Your objective -> Of all the lines below, output only those starting at the one with "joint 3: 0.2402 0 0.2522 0" and ending at the one with "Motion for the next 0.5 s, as", both ends included, exactly as written.

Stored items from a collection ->
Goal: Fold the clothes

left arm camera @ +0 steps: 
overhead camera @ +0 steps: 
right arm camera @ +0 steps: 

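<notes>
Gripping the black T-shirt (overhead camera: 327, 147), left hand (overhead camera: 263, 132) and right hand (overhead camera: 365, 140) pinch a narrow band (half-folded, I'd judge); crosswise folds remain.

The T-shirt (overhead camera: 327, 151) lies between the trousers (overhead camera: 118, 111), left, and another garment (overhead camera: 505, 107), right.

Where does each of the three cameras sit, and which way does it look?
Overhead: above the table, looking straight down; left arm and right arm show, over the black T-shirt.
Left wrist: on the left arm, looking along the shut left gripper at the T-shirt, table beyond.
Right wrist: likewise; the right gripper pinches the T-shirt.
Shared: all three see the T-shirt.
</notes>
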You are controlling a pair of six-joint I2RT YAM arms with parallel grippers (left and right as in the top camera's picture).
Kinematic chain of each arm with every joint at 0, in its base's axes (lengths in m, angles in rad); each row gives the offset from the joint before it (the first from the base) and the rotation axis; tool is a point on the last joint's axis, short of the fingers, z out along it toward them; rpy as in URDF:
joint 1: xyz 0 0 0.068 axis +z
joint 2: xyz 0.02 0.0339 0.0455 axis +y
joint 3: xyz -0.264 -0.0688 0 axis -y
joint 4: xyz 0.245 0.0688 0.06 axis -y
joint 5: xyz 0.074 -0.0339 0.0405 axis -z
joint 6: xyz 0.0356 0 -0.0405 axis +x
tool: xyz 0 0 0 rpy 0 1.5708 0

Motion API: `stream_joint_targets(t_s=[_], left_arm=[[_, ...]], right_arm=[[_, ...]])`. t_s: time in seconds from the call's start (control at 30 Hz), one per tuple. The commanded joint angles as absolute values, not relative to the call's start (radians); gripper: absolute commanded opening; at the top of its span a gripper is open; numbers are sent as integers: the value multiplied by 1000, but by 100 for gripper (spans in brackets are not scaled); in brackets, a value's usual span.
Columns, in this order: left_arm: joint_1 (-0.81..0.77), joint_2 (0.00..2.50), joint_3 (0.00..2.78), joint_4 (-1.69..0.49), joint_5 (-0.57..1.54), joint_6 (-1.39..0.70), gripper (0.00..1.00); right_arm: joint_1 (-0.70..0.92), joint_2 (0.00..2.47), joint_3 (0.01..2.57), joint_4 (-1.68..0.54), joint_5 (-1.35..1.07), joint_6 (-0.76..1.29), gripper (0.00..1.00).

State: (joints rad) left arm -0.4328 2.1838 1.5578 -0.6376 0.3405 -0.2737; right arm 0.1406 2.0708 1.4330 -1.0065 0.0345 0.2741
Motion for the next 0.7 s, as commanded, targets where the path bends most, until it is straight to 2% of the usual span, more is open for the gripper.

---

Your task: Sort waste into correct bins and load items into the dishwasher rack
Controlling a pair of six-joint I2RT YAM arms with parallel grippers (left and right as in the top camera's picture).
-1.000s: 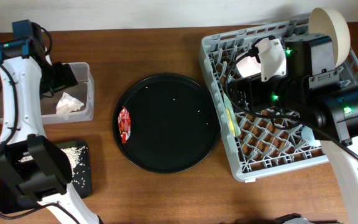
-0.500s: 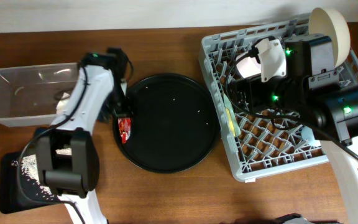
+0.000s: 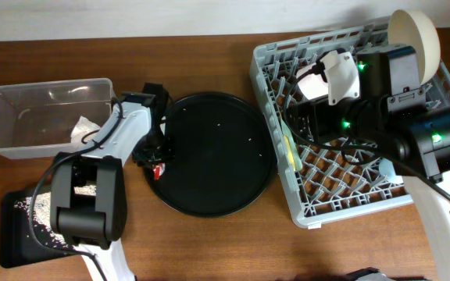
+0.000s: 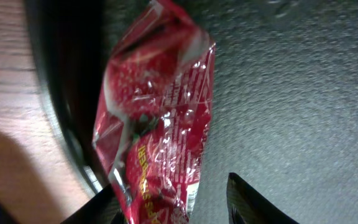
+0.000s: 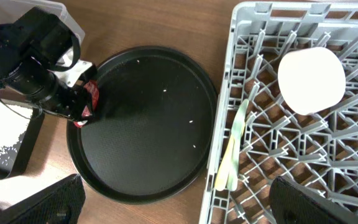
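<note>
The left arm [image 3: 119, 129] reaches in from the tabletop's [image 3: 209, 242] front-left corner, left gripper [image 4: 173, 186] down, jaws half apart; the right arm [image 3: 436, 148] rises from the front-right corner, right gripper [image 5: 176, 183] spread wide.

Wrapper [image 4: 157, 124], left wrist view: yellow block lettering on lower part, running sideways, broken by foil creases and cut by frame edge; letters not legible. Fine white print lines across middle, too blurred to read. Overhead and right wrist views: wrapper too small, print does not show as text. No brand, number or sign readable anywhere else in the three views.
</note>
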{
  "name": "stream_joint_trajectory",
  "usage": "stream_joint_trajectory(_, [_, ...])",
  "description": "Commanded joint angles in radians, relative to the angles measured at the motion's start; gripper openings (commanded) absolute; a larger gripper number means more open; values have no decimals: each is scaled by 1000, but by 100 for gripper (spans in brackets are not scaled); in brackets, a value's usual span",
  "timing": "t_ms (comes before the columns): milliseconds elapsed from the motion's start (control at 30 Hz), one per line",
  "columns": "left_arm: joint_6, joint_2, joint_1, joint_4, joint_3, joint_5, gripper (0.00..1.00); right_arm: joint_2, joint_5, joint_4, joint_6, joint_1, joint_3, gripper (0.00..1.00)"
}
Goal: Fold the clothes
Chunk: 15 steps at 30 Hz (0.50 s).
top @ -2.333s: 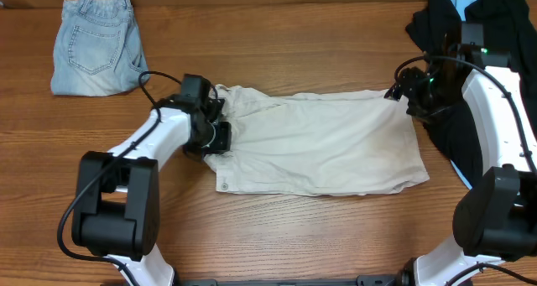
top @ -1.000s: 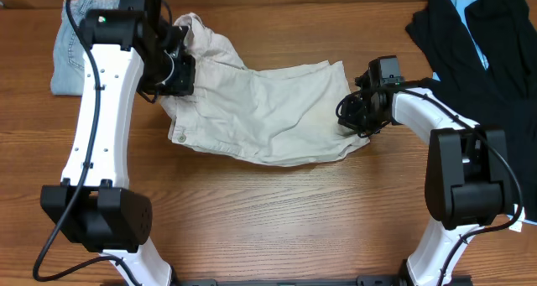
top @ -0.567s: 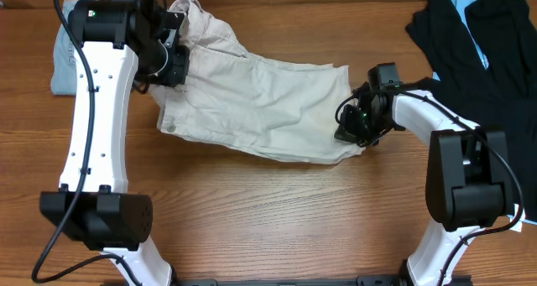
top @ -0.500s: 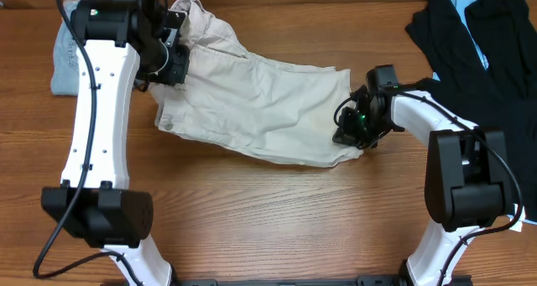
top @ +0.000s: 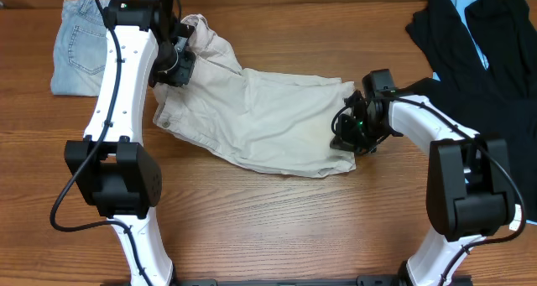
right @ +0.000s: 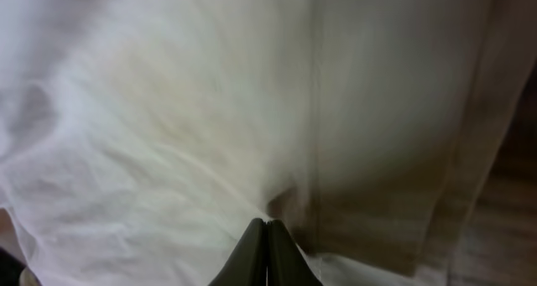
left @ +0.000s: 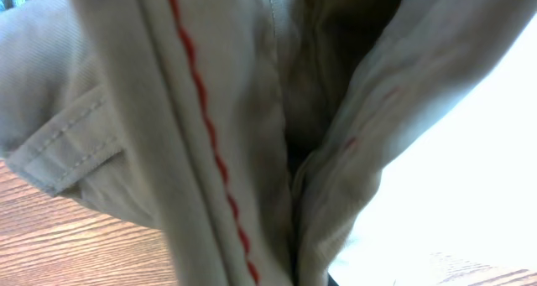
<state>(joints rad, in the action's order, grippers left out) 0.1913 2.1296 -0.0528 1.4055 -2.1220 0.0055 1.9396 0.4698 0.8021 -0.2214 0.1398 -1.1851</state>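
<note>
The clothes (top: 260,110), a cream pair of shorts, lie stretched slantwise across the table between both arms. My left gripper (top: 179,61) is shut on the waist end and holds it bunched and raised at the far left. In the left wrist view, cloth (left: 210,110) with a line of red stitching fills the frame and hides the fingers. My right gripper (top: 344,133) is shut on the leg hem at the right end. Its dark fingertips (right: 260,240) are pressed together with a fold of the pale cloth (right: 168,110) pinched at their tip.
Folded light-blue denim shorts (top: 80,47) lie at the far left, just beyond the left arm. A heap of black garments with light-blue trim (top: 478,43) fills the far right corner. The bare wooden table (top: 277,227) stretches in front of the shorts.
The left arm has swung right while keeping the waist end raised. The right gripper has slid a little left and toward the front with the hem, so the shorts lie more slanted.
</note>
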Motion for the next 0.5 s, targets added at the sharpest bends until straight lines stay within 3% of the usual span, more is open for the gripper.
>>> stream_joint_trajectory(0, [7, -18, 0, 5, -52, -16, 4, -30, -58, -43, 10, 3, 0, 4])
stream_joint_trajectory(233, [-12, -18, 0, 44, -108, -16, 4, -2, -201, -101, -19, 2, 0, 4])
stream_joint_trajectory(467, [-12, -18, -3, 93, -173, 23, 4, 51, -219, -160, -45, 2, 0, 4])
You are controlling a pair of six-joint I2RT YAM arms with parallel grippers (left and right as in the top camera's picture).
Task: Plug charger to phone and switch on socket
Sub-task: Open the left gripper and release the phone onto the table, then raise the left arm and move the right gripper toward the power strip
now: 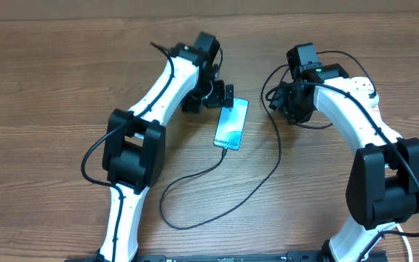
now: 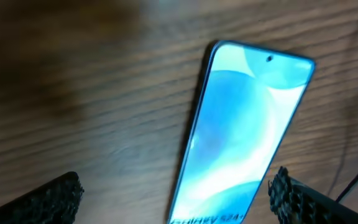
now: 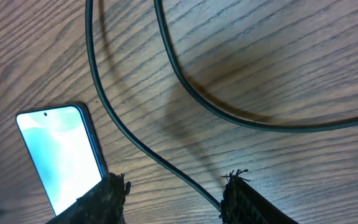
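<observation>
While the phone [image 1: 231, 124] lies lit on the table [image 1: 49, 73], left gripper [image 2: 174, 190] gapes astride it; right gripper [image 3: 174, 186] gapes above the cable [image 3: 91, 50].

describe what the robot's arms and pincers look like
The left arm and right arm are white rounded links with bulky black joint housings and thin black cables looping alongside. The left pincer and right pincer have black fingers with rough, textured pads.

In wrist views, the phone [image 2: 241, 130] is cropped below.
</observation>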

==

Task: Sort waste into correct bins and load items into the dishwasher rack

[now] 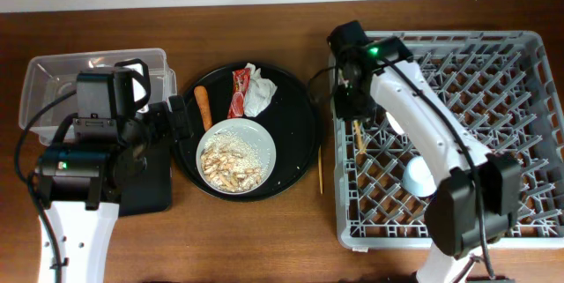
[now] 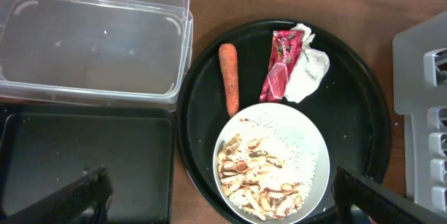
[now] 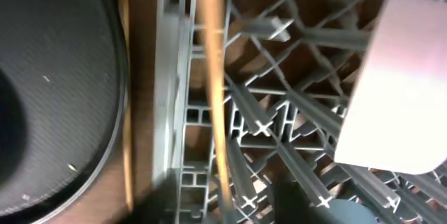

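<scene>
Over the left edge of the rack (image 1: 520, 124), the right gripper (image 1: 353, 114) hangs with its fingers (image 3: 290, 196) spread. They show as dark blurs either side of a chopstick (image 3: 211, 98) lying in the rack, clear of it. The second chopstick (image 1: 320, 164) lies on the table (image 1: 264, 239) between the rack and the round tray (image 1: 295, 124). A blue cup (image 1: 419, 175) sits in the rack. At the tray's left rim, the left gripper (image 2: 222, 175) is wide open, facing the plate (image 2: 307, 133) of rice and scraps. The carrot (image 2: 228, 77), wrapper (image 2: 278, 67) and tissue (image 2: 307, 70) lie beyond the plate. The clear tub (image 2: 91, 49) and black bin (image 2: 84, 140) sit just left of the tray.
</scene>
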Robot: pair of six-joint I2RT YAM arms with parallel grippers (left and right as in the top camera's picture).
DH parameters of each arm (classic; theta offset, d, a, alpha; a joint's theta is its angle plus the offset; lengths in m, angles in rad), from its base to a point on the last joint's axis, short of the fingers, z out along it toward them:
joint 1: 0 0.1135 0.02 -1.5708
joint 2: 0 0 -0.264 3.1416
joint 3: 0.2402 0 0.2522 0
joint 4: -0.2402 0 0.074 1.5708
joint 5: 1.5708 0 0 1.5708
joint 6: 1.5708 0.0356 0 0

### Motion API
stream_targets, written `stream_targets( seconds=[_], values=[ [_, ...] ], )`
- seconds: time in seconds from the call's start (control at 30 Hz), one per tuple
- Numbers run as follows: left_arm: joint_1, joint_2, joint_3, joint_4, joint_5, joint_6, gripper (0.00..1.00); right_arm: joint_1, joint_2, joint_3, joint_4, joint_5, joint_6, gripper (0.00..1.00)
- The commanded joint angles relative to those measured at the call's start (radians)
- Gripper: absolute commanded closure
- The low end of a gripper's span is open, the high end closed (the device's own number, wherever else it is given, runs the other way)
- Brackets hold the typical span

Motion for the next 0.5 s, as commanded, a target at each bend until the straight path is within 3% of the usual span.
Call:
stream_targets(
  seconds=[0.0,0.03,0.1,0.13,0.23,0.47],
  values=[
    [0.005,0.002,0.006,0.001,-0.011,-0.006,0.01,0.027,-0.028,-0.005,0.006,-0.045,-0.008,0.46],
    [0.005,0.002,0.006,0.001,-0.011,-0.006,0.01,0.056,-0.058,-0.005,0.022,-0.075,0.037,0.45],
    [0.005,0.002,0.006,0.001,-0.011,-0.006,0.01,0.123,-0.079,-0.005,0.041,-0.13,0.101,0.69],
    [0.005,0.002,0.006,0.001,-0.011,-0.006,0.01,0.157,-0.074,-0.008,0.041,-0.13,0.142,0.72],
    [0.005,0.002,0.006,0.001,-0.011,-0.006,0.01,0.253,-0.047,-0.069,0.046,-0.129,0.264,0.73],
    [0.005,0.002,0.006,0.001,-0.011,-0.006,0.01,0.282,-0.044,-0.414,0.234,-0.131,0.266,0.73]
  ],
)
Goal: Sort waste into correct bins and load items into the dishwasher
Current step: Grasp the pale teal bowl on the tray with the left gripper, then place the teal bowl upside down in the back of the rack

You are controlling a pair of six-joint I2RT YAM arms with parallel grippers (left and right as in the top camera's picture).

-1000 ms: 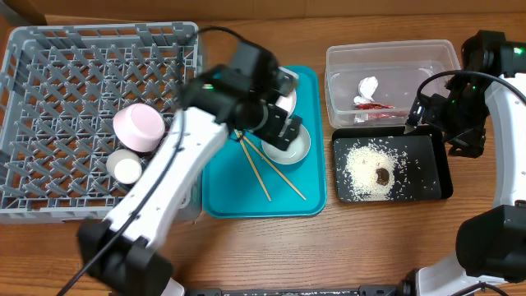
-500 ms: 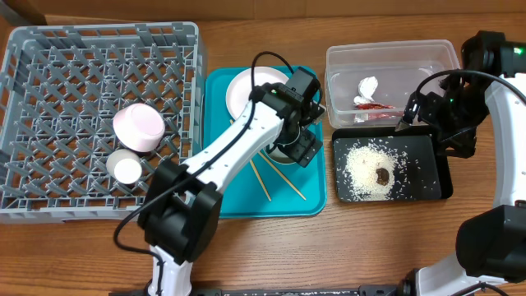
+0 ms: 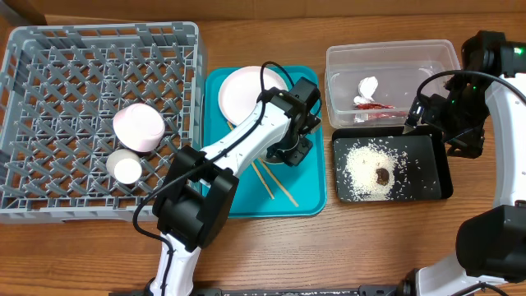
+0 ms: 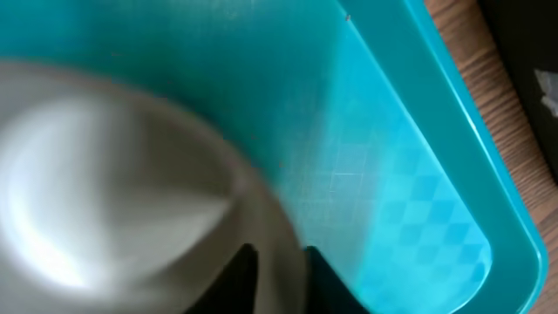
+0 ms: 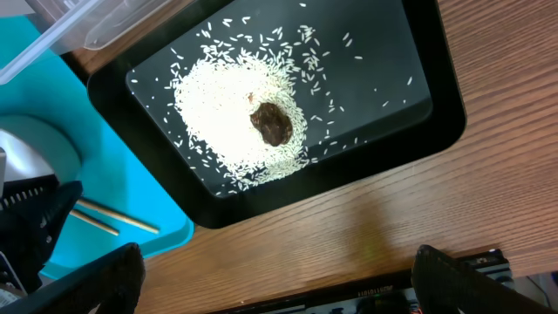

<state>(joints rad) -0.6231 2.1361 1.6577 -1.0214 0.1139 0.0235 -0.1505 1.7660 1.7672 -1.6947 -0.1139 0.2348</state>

Exercise result ->
joint 3: 0.2402 0 0.2522 0
joint 4: -0.2402 0 0.074 1.5708
joint 5: 1.5708 0 0 1.5708
joint 6: 1.5708 0.0356 0 0

### Motion API
stream_targets, written `stream_targets( seconds=[_], values=[ [_, ...] ], )`
- seconds: time in seconds from the call's start (control at 30 Hz), one per tuple
- Numbers run as follows: left_arm: joint_1, joint_2, joint_3, joint_4, joint_5, joint_6, gripper (0.00..1.00); right_arm: joint_1, joint_2, joint_3, joint_4, joint_5, joint_6, gripper (0.00..1.00)
- The commanded joint angles relative to those measured at the call's start (radians)
- Gripper: absolute commanded closure
- The low end of a gripper's span is open, the high end closed (the device's own number, wherever else it is given, runs the other way)
- Brackets hold the typical span

Motion for the next 0.5 s, as commanded, a target at each bend until the straight path is within 3% of the usual span.

There is no more to the output, and the exercise is done.